JBS to shut Riverside beef plant amid tight U.S. cattle supplies

JBS, the world’s largest meat company, announced it will permanently close its Swift Beef Company facility in Riverside, California, just outside Los Angeles.

The closure is scheduled for Feb. 2 and will eliminate 374 jobs, as stated in a notice from California’s Employment Development Department.

Driving the news: The decision is driven by low U.S. cattle supplies, which have raised costs for meatpackers nationwide.

  • Beef prices reached record highs this year after drought conditions led ranchers to reduce the U.S. cattle herd to its lowest level in decades.
  • A government halt on U.S. imports of Mexican cattle further tightened domestic supplies, in response to concerns about a flesh-eating parasite.
  • President Donald Trump has voiced efforts to lower beef prices for consumers, accusing major meatpacking companies of manipulating the market to drive up prices.
  • Meatpacking companies are paying more for cattle as supplies dwindle, increasing costs for producing hamburgers and steaks.

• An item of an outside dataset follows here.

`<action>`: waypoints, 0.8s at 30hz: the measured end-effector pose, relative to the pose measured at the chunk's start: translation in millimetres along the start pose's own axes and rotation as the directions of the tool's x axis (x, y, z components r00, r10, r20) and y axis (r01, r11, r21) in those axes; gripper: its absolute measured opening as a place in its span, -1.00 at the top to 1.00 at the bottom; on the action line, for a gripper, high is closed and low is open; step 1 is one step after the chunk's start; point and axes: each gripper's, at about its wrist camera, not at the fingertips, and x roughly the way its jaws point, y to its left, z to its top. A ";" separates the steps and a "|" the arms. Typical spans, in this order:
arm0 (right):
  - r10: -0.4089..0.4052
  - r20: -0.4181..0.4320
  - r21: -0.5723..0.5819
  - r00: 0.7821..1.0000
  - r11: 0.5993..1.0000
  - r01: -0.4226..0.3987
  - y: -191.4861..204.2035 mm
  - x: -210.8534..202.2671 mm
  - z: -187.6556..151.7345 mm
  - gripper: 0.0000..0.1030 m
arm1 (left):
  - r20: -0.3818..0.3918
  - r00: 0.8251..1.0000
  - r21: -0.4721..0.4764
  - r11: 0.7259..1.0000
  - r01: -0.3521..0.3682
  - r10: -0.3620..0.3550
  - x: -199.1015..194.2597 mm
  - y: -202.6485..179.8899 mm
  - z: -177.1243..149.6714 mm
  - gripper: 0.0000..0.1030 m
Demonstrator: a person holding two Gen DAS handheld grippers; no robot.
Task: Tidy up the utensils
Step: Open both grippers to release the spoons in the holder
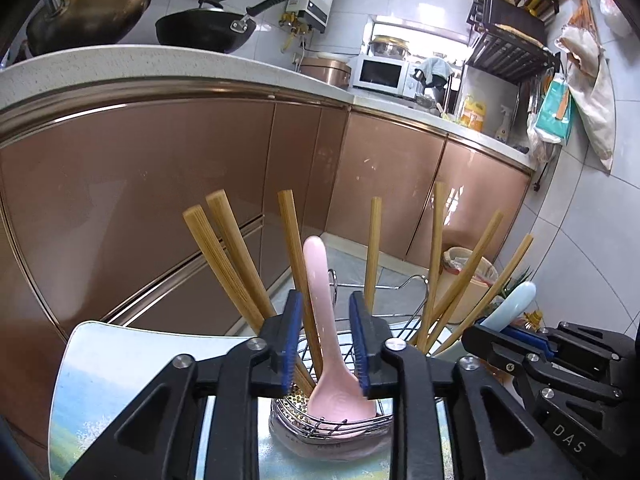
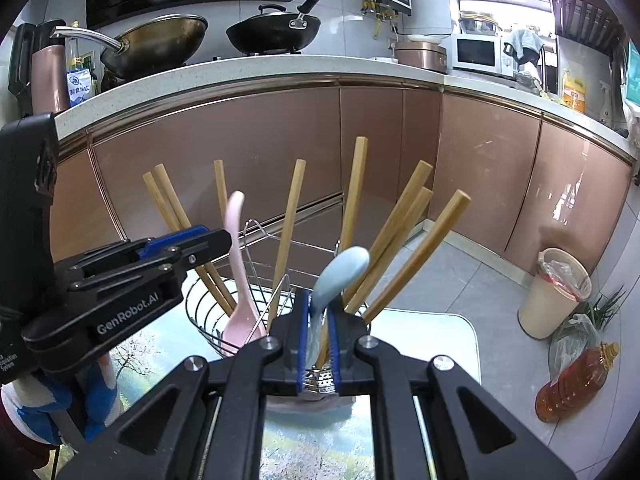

The big picture: Workers at the Riverside facility process beef for grocery stores but do not slaughter cattle on-site.

  • JBS described the closure as “part of a strategic initiative to optimize its value-added and case-ready business and simplify operations across its network.”

What they’re saying: In a statement, JBS said it “remains focused on delivering high-quality products and dependable service while strengthening its operational footprint to meet evolving market demands.”…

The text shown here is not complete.